Paper Number
AM3
Session
AI and ML Based Rheological Characterization
Title
Modeling yielding and thixotropic response of complex fluids using physics informed neural networks
Presentation Date and Time
October 10, 2022 (Monday) 10:30
Track / Room
Track 6 / Mayfair
Authors
- Rathinaraj, Joshua D. (Massachusetts Institute of Technology, Department of Mechanical Engineering)
- Lennon, Kyle R. (Massachusetts Institute of Technology, Chemical Engineering)
- Gonzalez Cadena, Miguel A. (Aramco Americas)
- Santra, Ashok (Aramco Americas)
- Swan, James W. (Massachusetts Institute of Technology, Chemical Engineering)
- McKinley, Gareth H. (Massachusetts Institute of Technology, Mechanical Engineering)
Author and Affiliation Lines
Joshua D. Rathinaraj1, Kyle R. Lennon2, Miguel A. Gonzalez Cadena3, Ashok Santra3, James W. Swan2 and Gareth H. McKinley1
1Mechanical Engineering, Massachusetts Institute of Technology, Cambridge, MA 02142; 2Chemical Engineering, Massachusetts Institute of Technology, Cambridge, MA 02139; 3Aramco Americas, Houston, MA 77084
Speaker / Presenter
Rathinaraj, Joshua D.
Keywords
AI based; gels; glasses; ML based; mud rheology; rheometry techniques
Text of Abstract
In general, aqueous fluids are preferred over non-aqueous fluids for oil and gas well drilling due to lower environmental footprints.
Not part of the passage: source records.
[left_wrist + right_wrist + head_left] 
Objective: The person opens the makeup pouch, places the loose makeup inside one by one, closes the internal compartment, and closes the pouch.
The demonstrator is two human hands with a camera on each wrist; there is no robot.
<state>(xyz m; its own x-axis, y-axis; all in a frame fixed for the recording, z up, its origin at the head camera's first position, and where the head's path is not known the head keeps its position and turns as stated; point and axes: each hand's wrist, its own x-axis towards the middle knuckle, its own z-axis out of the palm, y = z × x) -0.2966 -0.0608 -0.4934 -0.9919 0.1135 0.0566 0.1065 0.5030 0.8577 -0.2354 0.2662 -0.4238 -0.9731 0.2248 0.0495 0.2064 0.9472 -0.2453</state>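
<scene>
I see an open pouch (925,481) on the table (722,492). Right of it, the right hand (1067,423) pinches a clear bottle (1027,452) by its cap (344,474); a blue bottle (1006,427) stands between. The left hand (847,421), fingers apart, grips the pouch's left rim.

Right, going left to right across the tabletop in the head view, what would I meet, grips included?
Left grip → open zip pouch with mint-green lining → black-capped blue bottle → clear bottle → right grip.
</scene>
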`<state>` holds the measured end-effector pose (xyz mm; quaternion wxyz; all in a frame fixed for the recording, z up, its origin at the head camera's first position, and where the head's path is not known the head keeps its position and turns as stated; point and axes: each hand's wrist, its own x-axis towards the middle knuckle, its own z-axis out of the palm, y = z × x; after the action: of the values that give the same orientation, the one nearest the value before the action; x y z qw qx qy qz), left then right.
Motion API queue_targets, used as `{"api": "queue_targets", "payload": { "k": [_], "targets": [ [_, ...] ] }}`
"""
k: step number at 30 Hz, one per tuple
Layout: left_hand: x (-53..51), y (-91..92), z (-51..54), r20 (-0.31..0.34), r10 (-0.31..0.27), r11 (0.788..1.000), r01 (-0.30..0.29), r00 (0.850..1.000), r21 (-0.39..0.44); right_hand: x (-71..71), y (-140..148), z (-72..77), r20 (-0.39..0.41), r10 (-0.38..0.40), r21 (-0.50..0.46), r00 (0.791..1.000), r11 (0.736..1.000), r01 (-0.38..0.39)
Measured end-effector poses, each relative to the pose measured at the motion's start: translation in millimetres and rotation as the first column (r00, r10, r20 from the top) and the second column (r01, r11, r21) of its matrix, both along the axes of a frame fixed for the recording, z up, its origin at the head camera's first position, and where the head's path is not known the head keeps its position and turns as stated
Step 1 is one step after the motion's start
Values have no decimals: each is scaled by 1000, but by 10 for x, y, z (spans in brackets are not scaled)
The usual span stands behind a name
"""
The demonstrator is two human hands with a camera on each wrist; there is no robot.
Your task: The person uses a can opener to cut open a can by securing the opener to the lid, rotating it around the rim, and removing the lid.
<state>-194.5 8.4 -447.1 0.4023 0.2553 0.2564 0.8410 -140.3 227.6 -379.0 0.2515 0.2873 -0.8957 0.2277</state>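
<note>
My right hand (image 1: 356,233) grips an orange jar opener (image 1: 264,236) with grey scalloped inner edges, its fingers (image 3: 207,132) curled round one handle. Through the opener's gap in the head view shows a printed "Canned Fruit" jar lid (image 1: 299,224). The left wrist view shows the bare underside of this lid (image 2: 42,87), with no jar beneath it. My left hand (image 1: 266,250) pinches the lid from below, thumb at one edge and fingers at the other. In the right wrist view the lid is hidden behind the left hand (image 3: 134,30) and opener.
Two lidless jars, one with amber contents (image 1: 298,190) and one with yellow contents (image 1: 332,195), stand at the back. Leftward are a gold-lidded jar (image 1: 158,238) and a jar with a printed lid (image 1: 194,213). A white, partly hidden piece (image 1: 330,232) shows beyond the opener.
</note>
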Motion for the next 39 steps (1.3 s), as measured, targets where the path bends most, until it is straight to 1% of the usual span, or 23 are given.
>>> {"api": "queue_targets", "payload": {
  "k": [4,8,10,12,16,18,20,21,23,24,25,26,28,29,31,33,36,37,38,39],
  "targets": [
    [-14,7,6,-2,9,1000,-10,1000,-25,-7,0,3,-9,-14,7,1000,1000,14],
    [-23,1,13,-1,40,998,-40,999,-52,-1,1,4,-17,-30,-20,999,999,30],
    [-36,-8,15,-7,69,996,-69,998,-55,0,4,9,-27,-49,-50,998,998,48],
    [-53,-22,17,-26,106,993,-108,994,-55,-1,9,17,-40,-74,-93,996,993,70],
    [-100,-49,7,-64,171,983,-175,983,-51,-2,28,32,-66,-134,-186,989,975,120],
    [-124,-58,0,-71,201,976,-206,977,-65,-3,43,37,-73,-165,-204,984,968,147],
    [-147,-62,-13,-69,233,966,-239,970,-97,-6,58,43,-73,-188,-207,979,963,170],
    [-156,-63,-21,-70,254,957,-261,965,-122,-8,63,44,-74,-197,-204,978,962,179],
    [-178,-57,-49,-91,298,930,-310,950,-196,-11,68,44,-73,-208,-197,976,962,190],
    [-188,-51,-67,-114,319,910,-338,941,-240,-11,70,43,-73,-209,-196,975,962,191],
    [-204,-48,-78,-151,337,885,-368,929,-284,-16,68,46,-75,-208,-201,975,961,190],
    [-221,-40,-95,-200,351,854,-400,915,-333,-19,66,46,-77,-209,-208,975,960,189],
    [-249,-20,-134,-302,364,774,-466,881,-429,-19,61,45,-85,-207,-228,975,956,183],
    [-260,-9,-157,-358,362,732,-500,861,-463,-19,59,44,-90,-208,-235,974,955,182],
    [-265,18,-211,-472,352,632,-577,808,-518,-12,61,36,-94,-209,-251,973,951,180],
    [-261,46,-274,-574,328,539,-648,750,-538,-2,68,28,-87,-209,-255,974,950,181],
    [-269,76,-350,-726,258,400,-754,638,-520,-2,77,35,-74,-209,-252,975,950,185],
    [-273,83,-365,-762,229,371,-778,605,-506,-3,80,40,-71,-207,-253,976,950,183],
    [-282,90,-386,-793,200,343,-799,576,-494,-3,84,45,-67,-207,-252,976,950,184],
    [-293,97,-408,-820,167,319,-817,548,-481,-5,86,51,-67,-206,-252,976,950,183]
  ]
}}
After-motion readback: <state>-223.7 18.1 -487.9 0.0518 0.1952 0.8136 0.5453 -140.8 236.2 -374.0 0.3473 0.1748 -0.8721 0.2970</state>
Typically, a water-based drilling fluid formulation consist of clays for suspending barite and removing the cuttings generated during the drilling process. Rheological properties like plastic viscosity (PV), yield point (YP) and static gel strength are generally correlated to effective particulate suspension. Viscoelastic properties of such fluids also contribute to particulate suspension; therefore it is important to understand various rheological properties in detail. Clay based fluids form transient gels that exhibit complex yielding and thixotropic behavior, which makes it difficult to apply simple rheological constitutive models to describe their nonlinear viscoelastic properties. We measure the complex rheology of a canonical drilling mud based on laponite clay and study the thixotropic and yielding behavior by modeling the evolving microstructure using a Kelvin-Voigt–based Isotropic Kinematic Hardening (K-IKH) model. To facilitate a data-rich approach for describing the complex thixo-elasto-visco-plastic (TEVP) flow response of these clay dispersions, we replace the usual governing differential equation describing the evolution of the internal parameters in the K-IKH model (e.g., the scalar microstructural parameter and tensorial back strain) with a physics-informed neural network (PINN). The evolution of these internal parameters is often ascribed to simple governing differential equation in the underlying constitutive models and cannot be directly measured by experiments but are implicitly obtained by making modeling assumptions regarding the stress-deformation characteristics of the evolving microstructure. Replacing the conventional differential equations with PINN mitigates the need for typical simplifying assumptions such as linearity and provides more adaptability to describe the yielding and thixotropic behavior, especially at large stress or strain amplitudes.